口々に聞こえる「お疲れ様です」の1つ1つに「お疲れ」を返し、自分のデスクに着けばミナギが早速捕まっていた。
最近は増えてきつつある女性警察官。可愛いミナギがお気に入りで、いつ来てもいいようにいつも自分のデスクにお菓子をストックしている。
おい、そいつは表向きは一般人だぞ。機密情報があるデスクに連れ込むなよ。ミナギも、すっかりノッて餌付けされやがって。
俺が休日出勤すると、課長だからか部下達がピリつく。
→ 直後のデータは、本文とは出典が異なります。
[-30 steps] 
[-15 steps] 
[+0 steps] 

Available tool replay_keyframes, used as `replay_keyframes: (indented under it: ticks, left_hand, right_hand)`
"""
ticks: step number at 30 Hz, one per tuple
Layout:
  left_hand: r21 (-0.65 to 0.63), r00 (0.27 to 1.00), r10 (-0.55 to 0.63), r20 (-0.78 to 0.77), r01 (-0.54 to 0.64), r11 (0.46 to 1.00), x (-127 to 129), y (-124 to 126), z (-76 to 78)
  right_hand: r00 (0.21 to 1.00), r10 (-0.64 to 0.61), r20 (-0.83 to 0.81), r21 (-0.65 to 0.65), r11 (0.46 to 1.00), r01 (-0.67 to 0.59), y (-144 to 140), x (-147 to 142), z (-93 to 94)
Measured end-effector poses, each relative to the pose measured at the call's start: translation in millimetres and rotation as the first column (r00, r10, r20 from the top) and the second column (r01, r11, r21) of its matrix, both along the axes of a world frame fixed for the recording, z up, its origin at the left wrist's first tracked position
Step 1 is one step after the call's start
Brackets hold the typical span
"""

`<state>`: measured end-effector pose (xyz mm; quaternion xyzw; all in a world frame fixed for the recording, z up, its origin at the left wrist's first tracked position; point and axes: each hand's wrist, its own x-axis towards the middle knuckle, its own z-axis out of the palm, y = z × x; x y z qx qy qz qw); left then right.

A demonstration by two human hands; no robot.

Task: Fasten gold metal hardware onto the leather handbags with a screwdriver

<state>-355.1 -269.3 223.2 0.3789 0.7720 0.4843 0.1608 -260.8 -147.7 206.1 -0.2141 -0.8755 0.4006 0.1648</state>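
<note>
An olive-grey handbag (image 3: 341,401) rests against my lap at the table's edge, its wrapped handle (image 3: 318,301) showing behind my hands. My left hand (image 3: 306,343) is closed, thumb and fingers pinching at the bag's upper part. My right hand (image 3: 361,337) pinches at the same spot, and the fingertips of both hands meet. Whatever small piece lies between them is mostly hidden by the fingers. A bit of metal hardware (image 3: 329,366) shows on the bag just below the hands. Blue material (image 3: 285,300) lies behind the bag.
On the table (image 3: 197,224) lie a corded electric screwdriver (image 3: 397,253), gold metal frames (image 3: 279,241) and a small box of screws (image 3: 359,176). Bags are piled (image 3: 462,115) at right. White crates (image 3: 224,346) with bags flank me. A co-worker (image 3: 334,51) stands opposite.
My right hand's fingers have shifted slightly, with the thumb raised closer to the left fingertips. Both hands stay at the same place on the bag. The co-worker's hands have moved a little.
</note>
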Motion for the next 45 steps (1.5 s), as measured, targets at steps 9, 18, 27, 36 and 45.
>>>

だがそこにミナギが加わると途端に空気が軽く柔らかくなって、皆の顔に笑顔が生まれる。
しっかり俺の甥っ子を演じてくれているミナギ。仕事そっちのけでたかってきた俺の部下達の話し相手になって、笑顔を振りまく。
おいお前ら、ミナギはまだ子供だが19だぞ?小さなガキじゃないんだ、さっさと仕事に戻れよ。とかイラつきながら、パソコンを起動させる。
そこで電話が鳴り響き、さすがは俺の部下。一瞬でシンと静まった。事件が起こったらしい。ミナギにご執心の女も他の部下達も、上着を羽織ると名残惜しそうに出ていった。